The French king Louis XII is trying to bring the Duchy of Milan under his control.
As long as the Swabian War continues, the Milanese ruler Ludovico il Moro—whose niece Bianca Maximilian had married in 1493—cannot expect help from either Swiss mercenaries or Maximilian, and thus his envoy Galeazzo Visconti tries to mediate between the Swiss and the king.
The French delegation at the Tagsatzung, the federal diet and war council of the Swiss, try to prevent any agreement for the same reason.
The Milanese delegation prevail and succeeds in persuading both sides to moderate their demands.
Finally, a peace treaty between Maximilian I and the Swiss is signed in Basel on September 22, 1499.

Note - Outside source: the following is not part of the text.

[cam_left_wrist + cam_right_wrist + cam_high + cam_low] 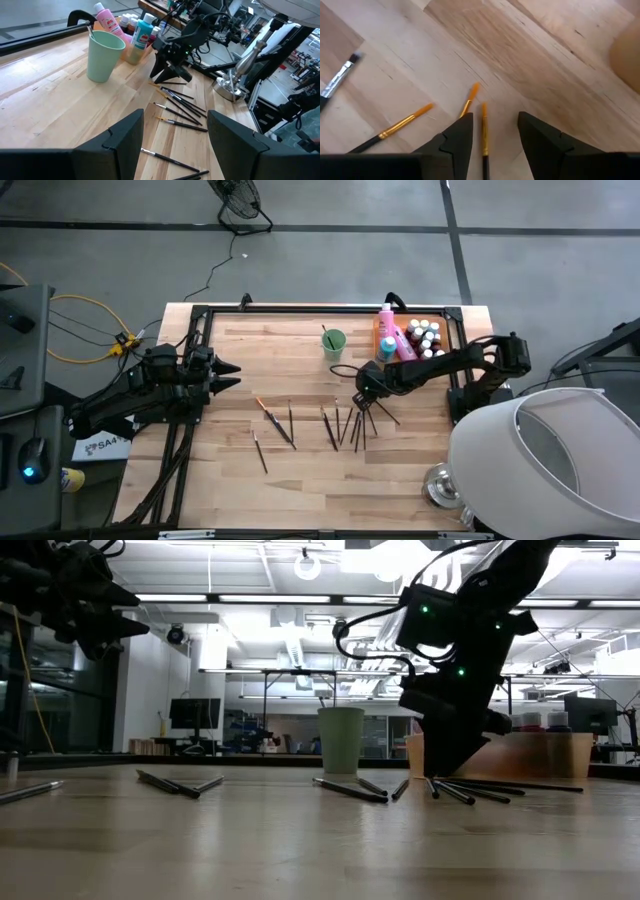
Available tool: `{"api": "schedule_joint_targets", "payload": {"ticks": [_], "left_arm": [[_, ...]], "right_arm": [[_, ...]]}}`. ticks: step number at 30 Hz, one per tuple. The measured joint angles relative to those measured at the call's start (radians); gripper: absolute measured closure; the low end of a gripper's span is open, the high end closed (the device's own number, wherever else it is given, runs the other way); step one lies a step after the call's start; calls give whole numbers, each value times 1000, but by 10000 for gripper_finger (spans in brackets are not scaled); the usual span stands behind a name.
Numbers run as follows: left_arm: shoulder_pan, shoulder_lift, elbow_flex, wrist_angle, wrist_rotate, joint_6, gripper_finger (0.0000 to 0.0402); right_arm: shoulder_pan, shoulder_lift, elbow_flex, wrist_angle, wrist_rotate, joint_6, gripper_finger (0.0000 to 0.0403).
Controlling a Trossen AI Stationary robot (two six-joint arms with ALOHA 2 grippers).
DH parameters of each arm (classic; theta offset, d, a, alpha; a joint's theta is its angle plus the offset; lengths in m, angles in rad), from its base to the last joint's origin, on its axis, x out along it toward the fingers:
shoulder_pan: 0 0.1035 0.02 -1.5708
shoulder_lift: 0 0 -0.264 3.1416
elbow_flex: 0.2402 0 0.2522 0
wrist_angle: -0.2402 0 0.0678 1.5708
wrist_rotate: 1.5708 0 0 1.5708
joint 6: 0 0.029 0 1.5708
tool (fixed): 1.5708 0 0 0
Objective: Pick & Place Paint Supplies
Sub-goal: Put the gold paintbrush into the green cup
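Right gripper (492, 137), fingers apart, straddles a brush (484, 131) on the worktop (300, 470), probably lining up a pick; left gripper (232, 375) idles apart.

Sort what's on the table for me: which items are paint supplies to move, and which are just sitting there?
Job items:
- brushes scattered on the wood
- pink bottle
- teal bottle
- small paint bottles

Not to move:
- green cup
- orange tray
- metal object at the table edge
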Motion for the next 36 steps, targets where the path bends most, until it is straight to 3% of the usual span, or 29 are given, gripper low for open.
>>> {"api": "schedule_joint_targets", "payload": {"ticks": [10,28,36], "left_arm": [[0,0,0,0,0,0,187],[0,0,0,0,0,0,187],[0,0,0,0,0,0,187]], "right_arm": [[14,23,-2,5,36,8,272],[5,27,-3,44,-20,115,394],[-4,22,-3,45,-41,180,399]]}}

The peace treaty carefully plays down the entire conflict from the "imperial war" that Maximilian had tried to make it by declaring the ban over the Confederacy to what it actually has been: a war between two equal members of the empire (Imperial estate, or Reichsstände), namely the House of Habsburg and the Swiss Confederacy.
The document refers to Maximilian only as "duke of Habsburg", not as "king of the Germans" or even "Holy Roman Emperor".
With the Peace of Basel, the relations between the Old Swiss Confederacy and the empire return to the status quo ante from before the Diet of Worms in 1495.
The imperial ban is dropped silently.
Maximilian has to accept the refusal of the cantons and to abandon implicitly the Habsburg claims on their territories, acknowledging their independence.
Consequently, the ten members of the Swiss Confederacy remain exempt from the jurisdiction of the Reichskammergericht.
The Swiss henceforth exercises also the high justice over the Thurgau.
The war had not caused any territorial changes, except in the area around Schaffhausen, where the city has succeeded to assert its hegemony over some places that had formerly belonged to the Bishop of Constance.